No More Seat Costs: Semaphore Plans Just Got Better!

    25 Nov 2020 · Software Engineering

    A first look at Google Cloud Run

    7 min read
    Contents

    Google has launched Cloud Run, a new solution for running serverless applications based on Docker containers, this month at its Cloud Next ’19 conference. What we can say now is this is an important step for serverless computing — deploying to Cloud Run is much easier than running containers on Kubernetes. It also has no architectural restrictions, which Lambda functions do.
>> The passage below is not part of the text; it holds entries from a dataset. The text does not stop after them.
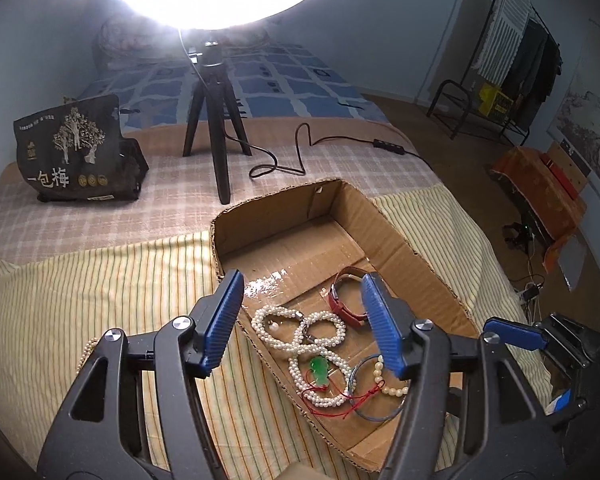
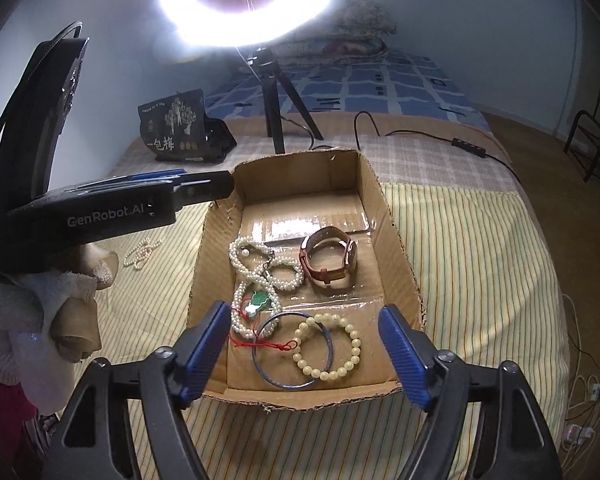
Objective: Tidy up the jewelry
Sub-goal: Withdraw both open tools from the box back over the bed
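Cardboard box (image 2: 396, 240) is nearly filled; both grippers (image 1: 302, 326) (image 2: 304, 356) are held wide and empty, so the stray pearl strand (image 2: 140, 254) is judged next

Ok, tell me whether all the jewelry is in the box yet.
Not yet. One pearl strand lies out on the striped cloth, left of the cardboard box; the watch and bracelets are inside.

My left gripper (image 1: 302, 322) with black angular arms, ribbed blue pads (image 1: 220, 322) and silver screw heads, my right gripper (image 2: 302, 354) built alike, white "GenRobot.AI" lettering on the left unit's black body, fluffy white sleeve (image 2: 40, 300) over dark red fabric
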Available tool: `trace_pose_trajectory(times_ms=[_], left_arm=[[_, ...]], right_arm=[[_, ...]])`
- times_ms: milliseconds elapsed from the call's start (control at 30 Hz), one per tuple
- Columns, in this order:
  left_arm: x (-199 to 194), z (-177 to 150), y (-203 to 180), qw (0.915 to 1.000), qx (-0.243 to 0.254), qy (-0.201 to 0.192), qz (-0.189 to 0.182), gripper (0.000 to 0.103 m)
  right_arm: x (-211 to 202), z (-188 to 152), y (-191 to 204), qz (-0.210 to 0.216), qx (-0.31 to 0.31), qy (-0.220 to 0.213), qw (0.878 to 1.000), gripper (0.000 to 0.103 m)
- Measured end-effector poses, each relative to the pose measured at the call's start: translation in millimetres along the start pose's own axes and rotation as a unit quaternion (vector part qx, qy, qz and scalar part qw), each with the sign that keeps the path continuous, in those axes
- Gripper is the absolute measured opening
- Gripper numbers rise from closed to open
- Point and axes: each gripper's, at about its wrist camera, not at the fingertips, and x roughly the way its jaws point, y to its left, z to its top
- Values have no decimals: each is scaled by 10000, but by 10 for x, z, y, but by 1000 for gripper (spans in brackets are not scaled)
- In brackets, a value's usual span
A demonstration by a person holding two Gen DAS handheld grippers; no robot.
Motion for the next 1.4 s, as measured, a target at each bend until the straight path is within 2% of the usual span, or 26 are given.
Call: trace_pose_trajectory(times_ms=[33, 100, 267, 467, 767, 1067, 1267, 1400], left_arm=[[-7, 2, 6, 10000, -13, 4, 6, 70], [-29, 1, 21, 10000, -20, -10, 20, 73], [-101, -9, 46, 10000, 50, -28, 52, 74], [-234, -34, 164, 9999, 53, -92, 118, 74], [-435, -88, 424, 9995, 59, -157, 266, 74], [-645, -133, 946, 9985, -204, -209, 466, 74], [-696, -218, 1285, 9976, -288, -135, 610, 74], [-725, -294, 1461, 9974, -304, -75, 652, 74]], right_arm=[[-3, 2, 3, -23, 9, -13, 10000, 87], [-23, 2, 22, -100, 10, -74, 9999, 89], [-54, 9, 83, -183, -49, -115, 9998, 99], [-108, 22, 199, -227, -139, -177, 9995, 103], [-146, -1, 447, -374, -287, -249, 9986, 103], [-221, -68, 839, -274, -712, -720, 9945, 103], [-143, -165, 1128, 48, -934, -598, 9938, 102], [-31, -268, 1322, 286, -1085, -314, 9932, 98]])
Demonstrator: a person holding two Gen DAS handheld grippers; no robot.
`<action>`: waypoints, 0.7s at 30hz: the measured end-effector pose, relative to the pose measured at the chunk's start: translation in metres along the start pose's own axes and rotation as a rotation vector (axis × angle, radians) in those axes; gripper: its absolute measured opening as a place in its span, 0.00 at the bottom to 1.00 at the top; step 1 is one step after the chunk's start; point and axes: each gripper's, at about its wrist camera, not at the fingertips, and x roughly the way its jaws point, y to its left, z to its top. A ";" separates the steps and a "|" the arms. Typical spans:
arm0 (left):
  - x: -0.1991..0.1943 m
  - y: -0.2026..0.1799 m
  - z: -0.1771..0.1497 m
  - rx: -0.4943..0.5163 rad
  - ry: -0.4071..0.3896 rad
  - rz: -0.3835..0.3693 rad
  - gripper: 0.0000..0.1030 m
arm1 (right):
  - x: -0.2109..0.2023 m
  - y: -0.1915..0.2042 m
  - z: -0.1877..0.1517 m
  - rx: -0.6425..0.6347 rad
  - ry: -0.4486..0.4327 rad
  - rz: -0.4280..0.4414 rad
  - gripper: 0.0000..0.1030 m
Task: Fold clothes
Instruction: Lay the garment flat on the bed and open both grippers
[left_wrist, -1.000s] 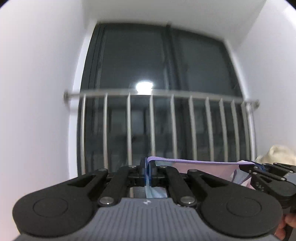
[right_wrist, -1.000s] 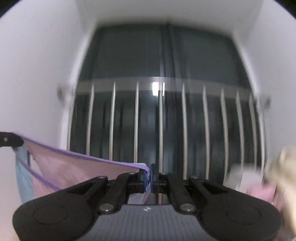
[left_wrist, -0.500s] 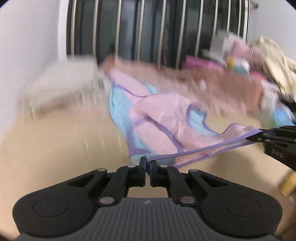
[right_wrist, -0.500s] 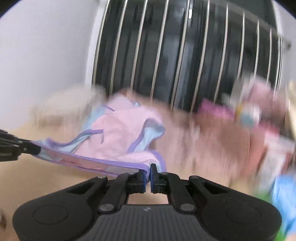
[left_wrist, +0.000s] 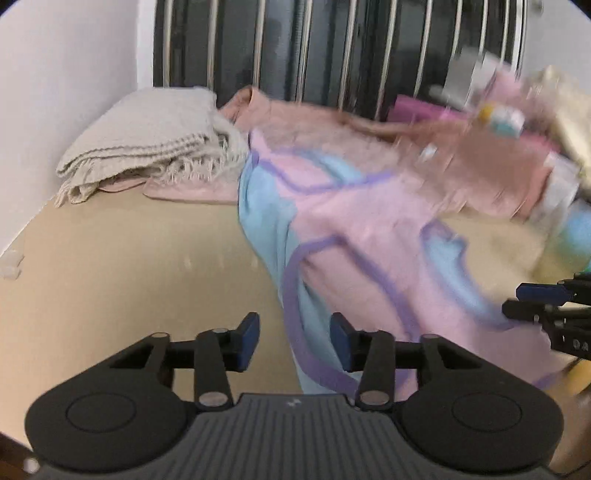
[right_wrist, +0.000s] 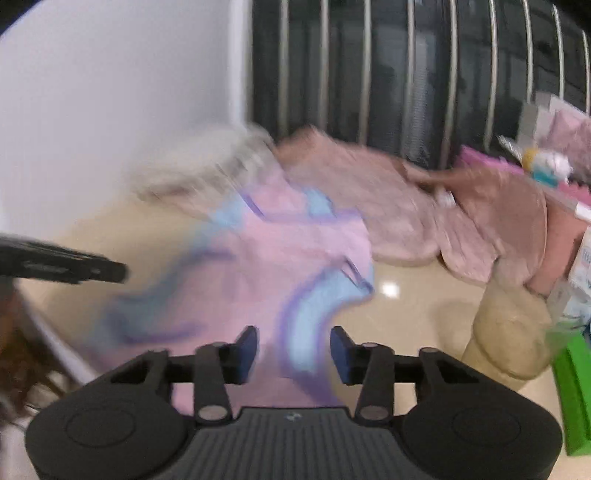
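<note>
Garment (left_wrist: 369, 229) down from mid-air onto table (left_wrist: 122, 266), hem released. Your left tool (left_wrist: 294, 341) and right tool (right_wrist: 294, 349) opening, nothing pinched. Smooth pink panel flat (wrinkles visible) before regripping purple hem for fold.

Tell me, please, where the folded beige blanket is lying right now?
In the left wrist view, the beige blanket lies far left on the table, against the white wall, beside the pink garment.

White wall (left_wrist: 66, 74), dark barred window (left_wrist: 332, 48), beige tabletop (left_wrist: 129, 266).
</note>
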 end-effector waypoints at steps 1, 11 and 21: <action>0.006 -0.002 -0.006 -0.001 0.006 0.008 0.30 | 0.010 0.004 -0.002 0.001 0.016 -0.001 0.17; -0.031 0.009 -0.013 -0.116 -0.092 -0.046 0.29 | 0.010 0.008 -0.013 0.048 -0.023 0.113 0.17; -0.007 -0.035 -0.030 0.045 0.015 -0.126 0.10 | 0.027 0.015 -0.015 0.039 -0.044 0.058 0.15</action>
Semaphore provides seamless CI/CD pipelines to build, test and deploy applications to Google Cloud Run.

    What is Google Cloud Run?

    Google Cloud Run is a fully managed platform that takes a Docker container image and runs it as a stateless, autoscaling HTTP service.

    The difference between Cloud Run and the first generation of serverless platforms — such as AWS Lambda, Google Cloud Functions or Azure Functions — is that it allows you to run arbitrary applications serving multiple endpoints, not small functions with a specific interface.

    Cloud Run is based on Knative, which means that similar solutions will likely show up on other managed Kubernetes platforms.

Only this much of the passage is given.